Italia, i nomi accostati alla panchina azzurra
Secondo le ultime indiscrezioni, i nomi più forti per la panchina dell’Italia sarebbero due: Antonio Conte e Massimiliano Allegri. Due profili di altissimo livello, con esperienza internazionale e una comprovata capacità di gestione nei momenti di ricostruzione. Entrambi rappresenterebbero una scelta di rottura ma anche di garanzia per rilanciare una Nazionale che appare smarrita.
La situazione, tuttavia, è tutt’altro che semplice. Conte è attualmente legato al Napoli, con il presidente Aurelio De Laurentiis che non sembra intenzionato a privarsene facilmente. Anzi, l’idea della società partenopea sarebbe quella di proseguire il progetto tecnico, se non addirittura rafforzarlo con un prolungamento contrattuale. Anche Allegri si trova sotto contratto con il Milan, altro elemento che complica eventuali trattative.
Nonostante ciò, la panchina azzurra conserva un fascino unico. Entrambi gli allenatori non chiuderebbero le porte a un ritorno o a una nuova esperienza in Nazionale, soprattutto se inseriti in un progetto credibile e di lungo periodo. Conte, in particolare, conosce già l’ambiente di Coverciano e potrebbe rappresentare una scelta di continuità sotto il profilo della mentalità e dell’intensità.

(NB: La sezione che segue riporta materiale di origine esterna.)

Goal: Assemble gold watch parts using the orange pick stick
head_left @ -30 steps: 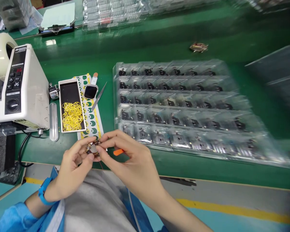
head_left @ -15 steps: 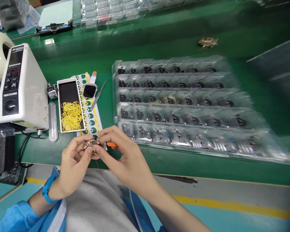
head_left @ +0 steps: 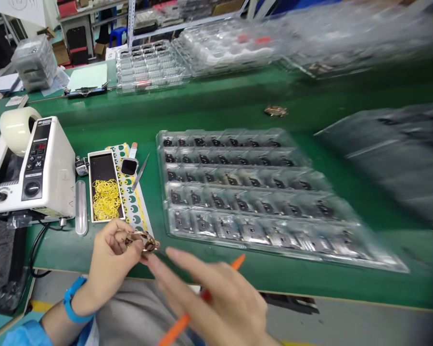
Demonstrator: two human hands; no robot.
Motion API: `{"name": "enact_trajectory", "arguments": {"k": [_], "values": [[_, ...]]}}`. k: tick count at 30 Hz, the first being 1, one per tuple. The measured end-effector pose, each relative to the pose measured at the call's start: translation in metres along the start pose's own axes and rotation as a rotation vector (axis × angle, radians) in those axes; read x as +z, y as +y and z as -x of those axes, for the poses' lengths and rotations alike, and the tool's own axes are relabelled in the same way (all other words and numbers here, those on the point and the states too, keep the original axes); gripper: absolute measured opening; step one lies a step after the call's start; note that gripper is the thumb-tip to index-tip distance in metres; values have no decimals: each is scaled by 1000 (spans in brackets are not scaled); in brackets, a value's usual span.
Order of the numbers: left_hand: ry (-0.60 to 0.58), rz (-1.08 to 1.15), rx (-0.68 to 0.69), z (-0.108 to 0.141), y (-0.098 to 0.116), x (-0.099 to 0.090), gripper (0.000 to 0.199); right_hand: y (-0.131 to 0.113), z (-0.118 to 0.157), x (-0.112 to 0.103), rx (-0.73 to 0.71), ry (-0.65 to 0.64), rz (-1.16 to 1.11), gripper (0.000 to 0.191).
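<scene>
My left hand (head_left: pixel 111 254) pinches a small rose-gold metal part, which looks like a watch case (head_left: pixel 141 240), between thumb and fingers just in front of the table edge. My right hand (head_left: pixel 216 298) is smeared by motion; its fingertips reach toward the right side of the case, and I cannot tell whether they touch it. A thin orange stick (head_left: pixel 176 329) runs slantwise through the right hand, held among its fingers, with its other end showing past the knuckles. A white box (head_left: pixel 89 192) with yellow rings (head_left: pixel 106 199) stands beyond the left hand.
A clear tray (head_left: pixel 162 192) of dark parts lies right of centre. Left stand a tape dispenser (head_left: pixel 63 178) and a clear plastic strip (head_left: pixel 81 206). Tweezers (head_left: pixel 141 170) and a square-faced watch (head_left: pixel 129 166) lie on a patterned sheet (head_left: pixel 144 221). Another gold part (head_left: pixel 275 111) lies farther back.
My right hand has moved right and down from the watch case, and more of its orange stick shows. My left hand still holds the case. The view has tilted up.
</scene>
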State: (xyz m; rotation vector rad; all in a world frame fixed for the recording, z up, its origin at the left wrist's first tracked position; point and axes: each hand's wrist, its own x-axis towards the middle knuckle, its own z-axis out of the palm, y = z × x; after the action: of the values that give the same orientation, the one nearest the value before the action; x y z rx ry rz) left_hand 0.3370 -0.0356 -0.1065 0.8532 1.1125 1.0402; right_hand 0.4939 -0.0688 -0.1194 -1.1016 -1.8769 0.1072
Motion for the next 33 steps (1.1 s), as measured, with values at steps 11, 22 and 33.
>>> {"name": "enact_trajectory", "arguments": {"k": [11,22,33], "values": [[-64,5,204,20,-9,11,12,11,-17,10,-220,113,111,19],[8,-354,301,25,-19,4,21,15,-20,4,-358,27,153,12],[18,-176,250,21,-18,6,9,7,-12,16,-178,113,59,15]]}}
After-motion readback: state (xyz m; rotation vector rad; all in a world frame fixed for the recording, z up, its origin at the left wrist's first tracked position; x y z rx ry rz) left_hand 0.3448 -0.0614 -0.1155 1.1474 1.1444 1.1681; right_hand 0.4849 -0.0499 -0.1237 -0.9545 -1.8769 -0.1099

Nel frattempo, restano sullo sfondo anche altre opzioni, tra cui il possibile ritorno di Roberto Mancini, protagonista del trionfo europeo del 2020. Tuttavia, al momento, la sensazione è che la scelta finale si giocherà tra pochi nomi selezionati.
Le prossime ore saranno decisive, anche in relazione agli sviluppi ai vertici federali. Il futuro della FIGC e della guida tecnica della Nazionale sono infatti strettamente collegati. Serve una visione chiara, condivisa e soprattutto stabile, per uscire da una crisi che ormai non può più essere considerata episodica. L’Italia è a un bivio: scegliere il prossimo commissario tecnico non sarà solo una questione di nomi, ma di identità e direzione.